I find myself lying down next to him as best as I can. My head rests on his shoulder while his right hand is pulled up to my chest where my heart is beating for him and I talk to him in a hushed voice, as if telling him a secret. But there are no secrets between him and me. He knows me and I know him. The only thing I whisper is a promise that is true today and will be true every day henceforth: _I love you_.

I caress his face.

I hold his hand in mine.

I kiss his lips.

But I don't say goodbye.

 _This is not the end for us, my love_.


	30. Right Here

**A/N: Mandatory for this chapter: "Right Here" by Ashes Remain, as well as for chapter 32.**

Tris' POV

It is a lovely October day. It's unusually warm and sunny for this time of the year. The only thing indicating it is fall is the colorful leaf carpet on the ground. The colors are still vibrant as if they are still attached to the twigs and branches of the trees.
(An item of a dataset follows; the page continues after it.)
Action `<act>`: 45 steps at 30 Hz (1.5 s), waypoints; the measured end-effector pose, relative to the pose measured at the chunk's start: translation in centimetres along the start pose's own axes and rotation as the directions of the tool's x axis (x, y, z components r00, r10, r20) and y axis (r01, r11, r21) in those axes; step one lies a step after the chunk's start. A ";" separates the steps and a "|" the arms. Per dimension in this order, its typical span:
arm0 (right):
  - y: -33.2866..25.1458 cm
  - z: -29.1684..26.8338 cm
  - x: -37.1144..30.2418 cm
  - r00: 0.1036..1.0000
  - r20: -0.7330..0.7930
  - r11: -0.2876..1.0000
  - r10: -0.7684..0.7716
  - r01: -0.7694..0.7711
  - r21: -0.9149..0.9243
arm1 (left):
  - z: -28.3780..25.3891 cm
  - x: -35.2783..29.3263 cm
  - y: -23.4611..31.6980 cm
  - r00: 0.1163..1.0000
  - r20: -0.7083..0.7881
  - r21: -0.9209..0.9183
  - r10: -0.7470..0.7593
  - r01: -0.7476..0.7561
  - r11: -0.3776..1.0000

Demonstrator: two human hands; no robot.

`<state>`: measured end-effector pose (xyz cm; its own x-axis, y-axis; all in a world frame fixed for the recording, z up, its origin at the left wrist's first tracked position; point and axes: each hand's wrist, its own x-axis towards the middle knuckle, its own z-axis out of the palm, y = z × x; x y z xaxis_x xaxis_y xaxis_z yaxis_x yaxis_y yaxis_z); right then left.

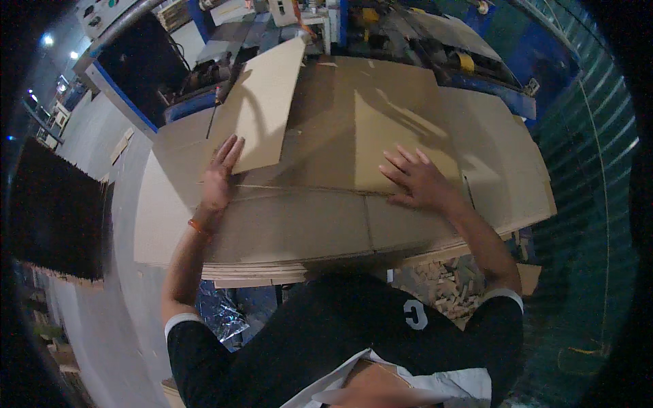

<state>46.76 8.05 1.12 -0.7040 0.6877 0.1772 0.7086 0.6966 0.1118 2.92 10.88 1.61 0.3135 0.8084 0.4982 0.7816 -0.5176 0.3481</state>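
Note:
A large sheet of brown cardboard (pixel 299 217) lies in front of me on a stack of similar sheets, with crease lines and slots cut in it. On its left side a pale cardboard panel (pixel 262 109) stands tilted up, casting a shadow. My left hand (pixel 221 170) rests at the panel's lower left corner, fingers stretched out along it; the thumb is hard to see. Flat against a lighter panel (pixel 398 129) on the right lies my right hand (pixel 422 182), its fingers spread. An orange band (pixel 199 227) circles my left wrist.
Beyond the sheets stands a blue-framed machine (pixel 524 102) with dark rollers. A dark stack of cardboard (pixel 58 211) is at the far left. Cardboard scraps (pixel 445 289) lie below the near edge, and a green corrugated wall (pixel 598 224) runs along the right.

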 end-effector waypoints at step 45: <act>13.1 6.2 -26.3 -0.120 -0.488 0.068 0.864 -0.934 0.351 | -14.6 -11.5 2.3 0.234 -0.645 -0.702 -0.727 0.193 0.685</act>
<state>74.24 0.37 -8.17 0.7199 0.4196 0.5529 0.6896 -0.5227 -0.5012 -6.78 -3.70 8.20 -0.8428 0.3850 0.3760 0.2177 -0.3951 0.8925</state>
If it weren't for the ceremony and the place this would be the perfect day for a picnic.

Our first date was a picnic. We had so much fun. I was nervous but each time I looked into Tobias' eyes I calmed down. I felt like I knew him, even though we just met. His eyes were always so warm and comforting. He was the balm that my heart needed. And I tried to be the same for him. I can't imagine what he went through as a child and my heart aches that I was never able to take some of his pain away. But I vowed that each time we would be together I would make him happy. Replace every bad memory with a happy one.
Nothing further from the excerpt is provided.